I run homopolish polish but I got the following for each contig: python3 /mnt/DATA/git_repos/homopolish/homopolish.py polish -a medaka/consensus.fasta -m R9.4.pkl -s /mnt/DATA/git_repos/homopolish/fungi.msh -o homopolish -t 50

[2022/05/25 17:24] INFO: Stage: Select closely-related genomes TIME Select closely-related genomes: 0 MINS 0 SECS. This contig contig_75 closely-related genome is less than 5, not to polish... [2022/05/25 17:24] INFO: RUN-ID: contig_197

giriarteS commented 2 years ago

I successfully run homopolish polish: homopolish.py polish -a medaka/consensus.fasta -m R9.4.pkl -l reference/F.verticillioides/GCF_000149555.1_ASM14955v1_genomic.fna.gz -o homopolish -t 25

ythuang0522 commented 2 years ago

We found the error was due to an insufficient number of related genomes (<5), a bug in modpolish but not original homopolish. It looks to us there are six in GenBank but only one in RefSeq. Therefore, as you have done, the local db option -l can specify the related genomes downloaded on your own. However, I would suggest you concatenate all the six related genomes into one fasta not just provided only one.
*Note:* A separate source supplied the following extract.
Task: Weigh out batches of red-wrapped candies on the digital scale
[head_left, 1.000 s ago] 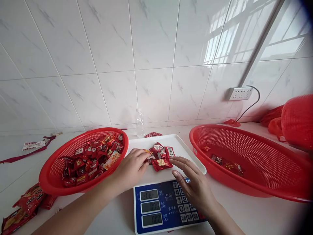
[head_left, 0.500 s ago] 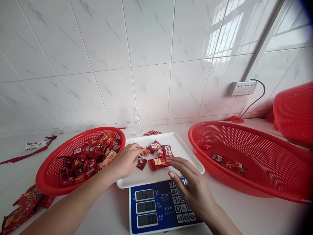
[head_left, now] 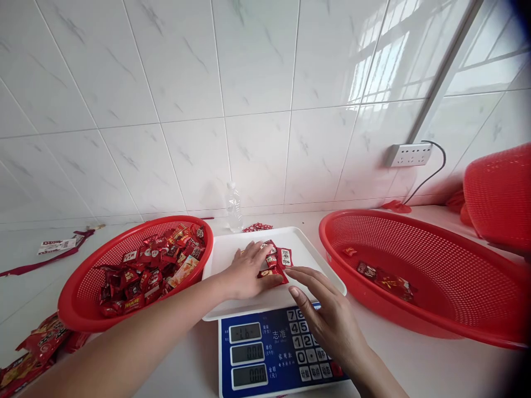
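My left hand (head_left: 251, 271) lies spread over several small red snack packets (head_left: 271, 260) on the white tray (head_left: 305, 240) of a kitchen scale. Its palm and fingers hide part of them. One packet with a white label (head_left: 286, 256) shows at the right of the group. My right hand (head_left: 326, 309) hovers at the tray's right front, above the blue keypad panel (head_left: 282, 354), fingers stretched out and holding nothing. Its fingertips are close to the packets; whether they touch I cannot tell.
On the left stands a red basket (head_left: 68, 287) full of wrapped snacks. Another red basket (head_left: 373, 218) on the right holds a few packets. A clear bottle (head_left: 234, 207) stands by the wall, below a power strip (head_left: 410, 155). Larger red packages (head_left: 45, 337) lie front left.
My left hand has moved right across the tray, from the packets' left side to over them, its fingers now spread. My right hand has barely moved.
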A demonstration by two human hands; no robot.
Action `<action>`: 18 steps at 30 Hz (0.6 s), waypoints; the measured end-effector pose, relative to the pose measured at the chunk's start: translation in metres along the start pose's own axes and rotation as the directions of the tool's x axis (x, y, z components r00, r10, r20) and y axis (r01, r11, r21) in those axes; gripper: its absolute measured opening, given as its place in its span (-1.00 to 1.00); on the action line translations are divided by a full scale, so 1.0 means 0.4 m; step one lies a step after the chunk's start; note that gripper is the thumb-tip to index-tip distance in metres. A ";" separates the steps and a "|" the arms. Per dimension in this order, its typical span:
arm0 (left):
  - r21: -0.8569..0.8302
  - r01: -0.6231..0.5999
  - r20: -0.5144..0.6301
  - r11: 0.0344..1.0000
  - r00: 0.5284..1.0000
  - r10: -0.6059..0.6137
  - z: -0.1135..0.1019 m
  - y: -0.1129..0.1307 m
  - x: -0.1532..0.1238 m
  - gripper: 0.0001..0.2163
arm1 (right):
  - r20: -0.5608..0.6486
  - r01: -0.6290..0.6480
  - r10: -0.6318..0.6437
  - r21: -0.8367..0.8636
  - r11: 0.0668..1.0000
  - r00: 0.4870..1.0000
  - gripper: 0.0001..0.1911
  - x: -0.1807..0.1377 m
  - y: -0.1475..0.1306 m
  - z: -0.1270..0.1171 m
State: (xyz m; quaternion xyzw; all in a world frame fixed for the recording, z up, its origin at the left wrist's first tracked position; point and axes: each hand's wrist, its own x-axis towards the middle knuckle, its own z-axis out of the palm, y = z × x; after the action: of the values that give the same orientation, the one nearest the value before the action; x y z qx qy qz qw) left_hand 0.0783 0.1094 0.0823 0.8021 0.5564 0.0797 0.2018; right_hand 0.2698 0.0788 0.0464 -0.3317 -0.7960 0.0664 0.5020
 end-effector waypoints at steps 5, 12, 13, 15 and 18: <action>0.085 0.043 0.012 0.995 0.999 -0.044 0.007 0.019 0.068 -0.24 | 0.010 -0.045 0.045 0.027 0.999 0.999 -0.75 0.003 0.003 -0.007; 0.152 -0.101 -0.025 0.983 0.994 0.105 0.022 0.023 0.084 -0.49 | -0.009 -0.068 0.068 0.027 0.997 0.998 -0.76 0.001 0.012 -0.004; 0.139 -0.141 -0.027 0.980 0.989 0.146 0.015 0.018 0.078 -0.53 | -0.007 -0.075 0.075 0.027 0.997 0.997 -0.76 0.000 0.013 -0.003; 0.103 -0.247 -0.009 0.964 0.968 0.249 -0.009 0.006 0.064 -0.58 | -0.003 -0.089 0.089 0.032 0.996 0.996 -0.75 0.000 0.012 -0.003; 0.058 -0.366 0.123 0.929 0.926 0.357 -0.065 -0.018 0.040 -0.63 | 0.005 -0.098 0.098 0.029 0.995 0.995 -0.74 0.001 0.009 -0.004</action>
State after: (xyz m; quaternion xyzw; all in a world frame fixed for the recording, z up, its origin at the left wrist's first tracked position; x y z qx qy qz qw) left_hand 0.0688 0.1326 0.1013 0.9015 0.3898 0.0487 0.1817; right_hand 0.2726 0.0812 0.0458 -0.3628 -0.7787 0.1029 0.5014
giriarteS commented 2 years ago

I polished my genomes with several rounds of racon, then medaka, then homopolish. If I want to use illumina reads to polish with Pilon, should homopolish be run before or after pilon?

ythuang0522 commented 2 years ago

It was trained on Medaka-polished genomes. We would recommend running homopolish right after Medaka and then followed by pilon.